28 days

28 days left: 

Sunday has been extensively busy. Just as Saturday was, the day went by fine with me limiting my portions and eating a late lunch after surviving on 2 glasses of water, a cup of coffee and whole wheat almond butter/grape jelly sandwich. Afternoon was some good hearty desi chai. Son had his friends over and I am very proud to say that I sat there at Cici’s pizza absorbing the sights, sounds and smells of some delicious food and despite bordering on hunger after 5 hours of nothing solid, I refrained from attacking the son’s plate. Nope, I did’nt even eat the cake he cut. 

You know the interesting part? The urge has decreased considerably. 

That statement worries me to an extent. Like perhaps am a ‘fake saint’ and one day the real glutton will pop out when least expected. 

Dinner was at our very good friend’s place. The lady was throwing a surprise birthday party for her husband. She is an amazing cook and an authentic andhra one at that. Eating at her place is like being allowed into the gateways of heaven. There is a sublime quality to her simplest of foods, comforting and simple. The kind that warms your insides and spreads a joy and satiety into your heart. 

Some people just have it in them. I also believe that no matter how good a cook a person is, the special taste or flavor that gets seeped into the vegetables, spices and gravy is one that comes from the cook’s heart and mind. Kindred, large hearted and the one who always manages to see the goodness in others no matter the situation, those are the comfort-cooks. I’ve seen it only with a  few and they are definitely a rare species.

I also believe in the notion that no matter what the dish, simple or complicated, the motivation behind the preparation decides its final taste. It’s the love and affection that seeps unknowingly through the fingers into the pot. Yesterday’s spread was excellent beyond par for this reason too, am sure.

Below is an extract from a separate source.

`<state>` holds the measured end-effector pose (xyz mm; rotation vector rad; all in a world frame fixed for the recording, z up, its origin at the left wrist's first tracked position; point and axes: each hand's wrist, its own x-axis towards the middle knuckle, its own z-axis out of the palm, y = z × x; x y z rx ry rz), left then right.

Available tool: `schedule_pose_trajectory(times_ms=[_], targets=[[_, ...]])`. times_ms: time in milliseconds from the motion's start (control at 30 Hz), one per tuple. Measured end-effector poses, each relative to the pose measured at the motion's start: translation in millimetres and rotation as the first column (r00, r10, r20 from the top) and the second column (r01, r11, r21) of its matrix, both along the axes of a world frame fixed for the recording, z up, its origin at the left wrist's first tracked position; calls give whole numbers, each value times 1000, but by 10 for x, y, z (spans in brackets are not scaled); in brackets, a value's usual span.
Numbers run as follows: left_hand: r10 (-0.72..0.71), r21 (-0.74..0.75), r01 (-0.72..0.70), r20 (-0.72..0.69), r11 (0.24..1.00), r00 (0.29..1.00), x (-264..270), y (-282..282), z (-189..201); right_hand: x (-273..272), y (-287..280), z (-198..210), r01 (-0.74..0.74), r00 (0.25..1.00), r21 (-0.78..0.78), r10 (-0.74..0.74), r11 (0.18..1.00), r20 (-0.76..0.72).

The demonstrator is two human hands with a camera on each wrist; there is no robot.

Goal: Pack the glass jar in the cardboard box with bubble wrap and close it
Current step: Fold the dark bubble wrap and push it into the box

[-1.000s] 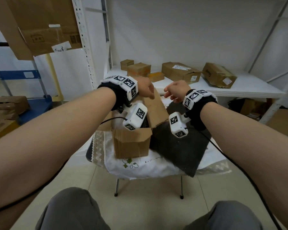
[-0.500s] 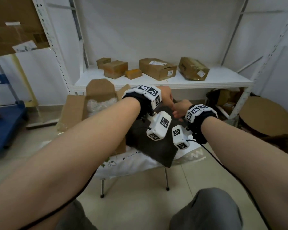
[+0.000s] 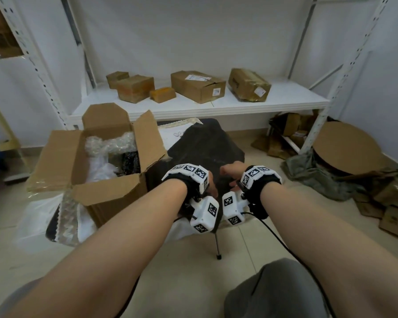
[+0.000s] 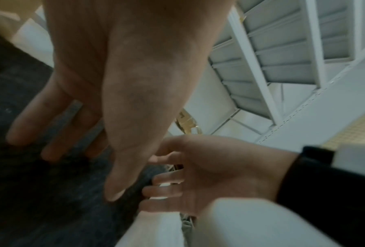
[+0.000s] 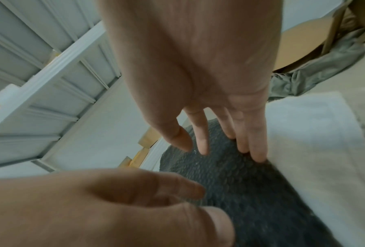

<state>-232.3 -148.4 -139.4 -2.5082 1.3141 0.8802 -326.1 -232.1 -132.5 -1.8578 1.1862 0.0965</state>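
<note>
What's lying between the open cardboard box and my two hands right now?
Only the dark sheet of bubble wrap; the head view shows it spreading from the cardboard box to under the left hand and right hand.

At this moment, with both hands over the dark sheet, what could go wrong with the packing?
1. The open brown cardboard box sits at the left edge of the small cloth-covered folding table; tugging the dark bubble-wrap sheet could probably nudge it off.
2. The left hand and right hand are open above the sheet without gripping it, so it may slip.
3. No glass jar is clearly visible; it could go in unwrapped.
</note>
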Motion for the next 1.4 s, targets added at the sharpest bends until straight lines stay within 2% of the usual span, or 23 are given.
schedule_pose_trajectory(times_ms=[100,233,333,467,533,633,700,767,867,933,1000,1100,1233,1333,1400], targets=[[52,-87,-48,53,995,997,-79,31,2,108,-168,-229,54,998,12,-55,998,33],[33,-168,-23,58,986,998,-173,34,-5,66,-54,-214,129,987,-15,-127,992,96],[17,-186,2,100,983,995,-175,24,-93,106,-136,-366,178,979,-71,-169,982,117],[-16,-192,37,112,981,994,-174,62,-134,248,-593,-886,252,960,-47,-243,967,141],[-27,-193,49,120,980,992,-172,59,-133,240,-712,-1013,308,938,-19,-300,951,176],[-11,-190,39,147,981,989,-173,50,-155,103,-382,-729,349,888,41,-344,936,306],[3,-208,29,153,978,988,-168,51,-176,39,-131,-554,391,806,168,-425,905,413],[14,-236,25,162,971,987,-163,54,-189,26,-85,-575,356,750,283,-453,890,482],[45,-289,16,206,957,977,-154,72,-208,58,-88,-660,304,687,337,-450,891,570],[76,-326,-8,197,945,978,-144,87,-203,59,-42,-682,257,590,471,-523,844,615],[106,-372,-47,140,927,984,-119,90,-160,54,-6,-670,185,531,586,-582,789,616],[137,-455,-98,52,885,989,-40,79,-86,16,-9,-660,67,528,674,-599,735,601],[152,-640,-112,7,760,988,1,31,55,-82,-52,-605,-8,501,714,-616,700,608],[55,-705,-48,-12,707,998,-88,-36,140,-142,-66,-450,-169,461,707,-579,687,673],[-62,-670,19,-41,742,997,-207,-84,161,-186,-93,-333,-170,460,701,-574,692,678]])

They make a great couple and started their life as childhood friends and neighbors from as small an age as they could remember. It’s endearing and special. Rare and fortunate are those who can experience that. 

As far as workout went, I danced a bit in the morning. Nothing sweatable, but enough for the legs to feel it. I tried escaping to the gym in the afternoon and got the o-u-don’t-care-about-us look from the husband and well, I let the waters be calm.